Tuesday, January 19, 2016

TPP really appears to suck AND Supreme Court to hear case on Obama's Executive Action on Illegal Aliens - What I am reading 1/19/2016

The Hacker News - FBI Has Named Hacker Allegedly Responsible For The Fappening Leaks -

Since this is coming to light now I can only assume that some sort of court proceeding must be happening in regards to The Fappening ( :-P ).  I would bet a plea bargain will be announced soon.

Wired - The Silk Road’s Dark-Web Dream Is Dead -

The result has been that the libertarian free-trade zone that the Silk Road once stood for has devolved into a more fragmented, less ethical, and far less trusted collection of scam-ridden black market bazaars. Instead of the Silk Road’s principled—if still very illegal—alternative to the violence and unpredictable products of street dealers, the dark web’s economy has become nearly as shady as the Internet back alley politicians and moralizing TV pundits have long compared it to.
...
Christin argues that the dark web markets have been in a state of ethical decline since the moment Ross Ulbricht was arrested in late 2013. Ulbricht had, at least in theory, restricted the Silk Road’s sales to only “victimless” contraband, positioning the site as the seed of a non-violent anarcho-capitalist revolution. (Never mind the six murder-for-hires of enemies he’s been accused of commissioning in secret.) He treated his users as a community, and wrote them love letters and ideological manifestos. All of that made him a trusted administrator whose political ideals assured his followers that he wouldn’t rip them off for a quick bitcoin. “What we’re doing isn’t about scoring drugs or ‘sticking it to the man.’ It’s about standing up for our rights as human beings and refusing to submit when we’ve done no wrong,” Ulbricht wrote to me using his pseudonym, the Dread Pirate Roberts, before his arrest in 2013. “Silk Road is a vehicle for that message … All else is secondary.”
I am not quite sure how it can be asserted that theft, identity theft and fraud are victimless crimes or see The Silk Road as some sort of utopia.  It sold drugs and murder (hit men advertised there) and profited off of them.  That isn't a political statement it's a business model.

Tech Dirt - World Bank Report: TPP Will Bring Negligible Economic Benefit To US, Canada And Australia -

despite the impact that TPP's measures will have on how the US and other countries do business, there are astonishingly few studies on whether it will indeed have a positive impact overall. Just over a year ago, we wrote about one of the rare attempts to model TPP, commissioned by the US Department of Agriculture, which came up with the following result for countries like the US and Australia:
TPP is projected to have no measurable impacts on real GDP
 ...

Fortunately, we now have a new report from the World Bank, no less, which took into account all aspects of the proposed deal. Here's the summary of what it found (pdf): 
The model simulations suggest that, by 2030, the TPP will raise member country GDP by 0.4-10 percent, and by 1.1 percent, on a GDP-weighted average basis.
Of course the US comes out with the short end of this stick.  0.4% cumulative growth attributed to TPP over by 2030.

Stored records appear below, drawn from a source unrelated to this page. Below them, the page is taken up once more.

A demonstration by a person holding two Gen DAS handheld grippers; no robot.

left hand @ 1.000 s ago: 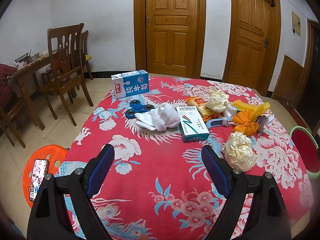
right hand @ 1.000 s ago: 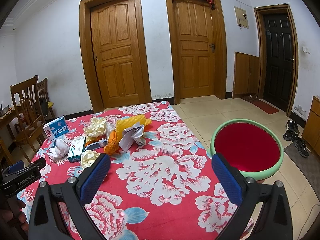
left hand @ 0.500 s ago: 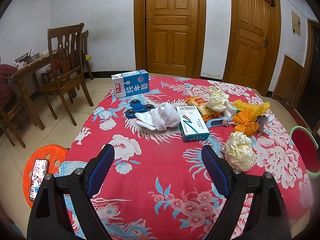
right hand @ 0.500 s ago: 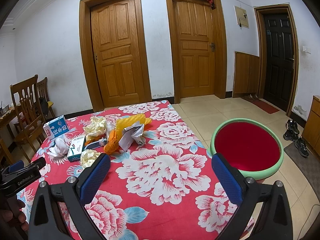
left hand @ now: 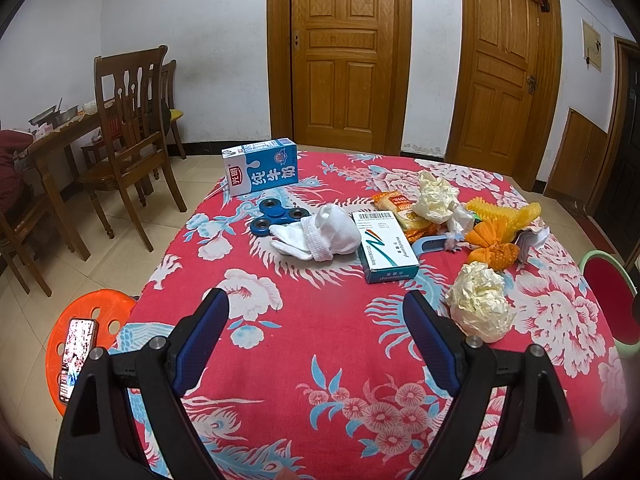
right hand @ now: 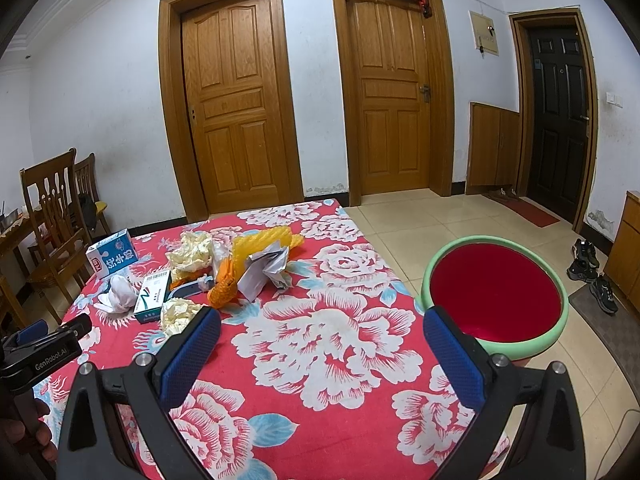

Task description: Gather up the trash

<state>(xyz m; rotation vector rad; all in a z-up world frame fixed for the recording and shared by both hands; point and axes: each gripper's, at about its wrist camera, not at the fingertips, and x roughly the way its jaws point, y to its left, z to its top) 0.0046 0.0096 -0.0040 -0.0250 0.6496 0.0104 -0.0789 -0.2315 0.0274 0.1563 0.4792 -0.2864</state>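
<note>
On the red floral table (left hand: 304, 344), we see the trash: a crumpled wad (left hand: 480, 306) near our left gripper (left hand: 316, 316), with a wrapper (left hand: 398, 210) and orange netting (left hand: 494, 250) beyond. Both our left and right gripper (right hand: 320, 330) hover with fingers apart, holding nothing. Beside the table sits a red basin (right hand: 496, 292).

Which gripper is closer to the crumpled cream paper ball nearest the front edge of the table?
Left. The left gripper hangs open with the paper ball just beside its right finger. The right gripper, also open, sits farther to the right, the ball beyond its left finger.
</note>
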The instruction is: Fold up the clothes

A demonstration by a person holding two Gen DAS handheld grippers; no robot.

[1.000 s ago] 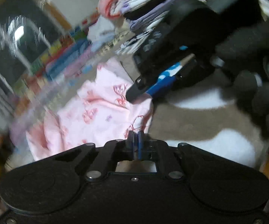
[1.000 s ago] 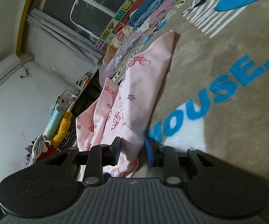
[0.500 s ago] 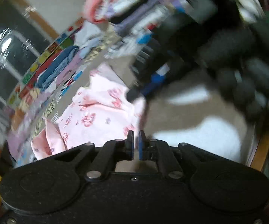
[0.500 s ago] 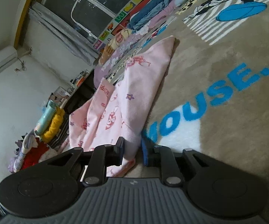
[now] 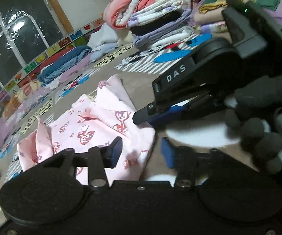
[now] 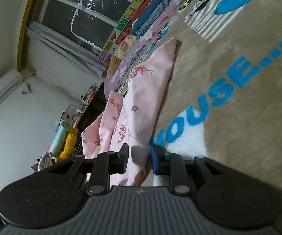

Tech Crunch - Why Big Companies Keep Failing: The Stack Fallacy -

The article explores why companies have trouble exploiting their core competencies to move into another market segment.  Well worth reading.

NYTimes - Supreme Court to Hear Challenge to Obama Immigration Actions -

The Supreme Court said Tuesday that it would consider a legal challenge to President Obama’s overhaul of the nation’s immigration rules. The court, which has twice rejected challenges to Mr. Obama’s health care law, will now determine the fate of one of his most far-reaching executive actions.
Fourteen months ago, Mr. Obama ordered the creation of a program intended to allow as many as five million illegal immigrants who are the parents of citizens or of lawful permanent residents to apply for a program sparing them from deportation and providing them work permits. The program was called Deferred Action for Parents of Americans and Lawful Permanent Residents, or DAPA.
Even though the court asked for a brief on the constitutional requirement for the President to faithfully execute all laws I don't think this case is going to go the way most conservatives want it to. Even if they don't reject the challenge outright the decision will probably leave enough wiggle room that as long as things like comment periods are adhered to the program can go forward.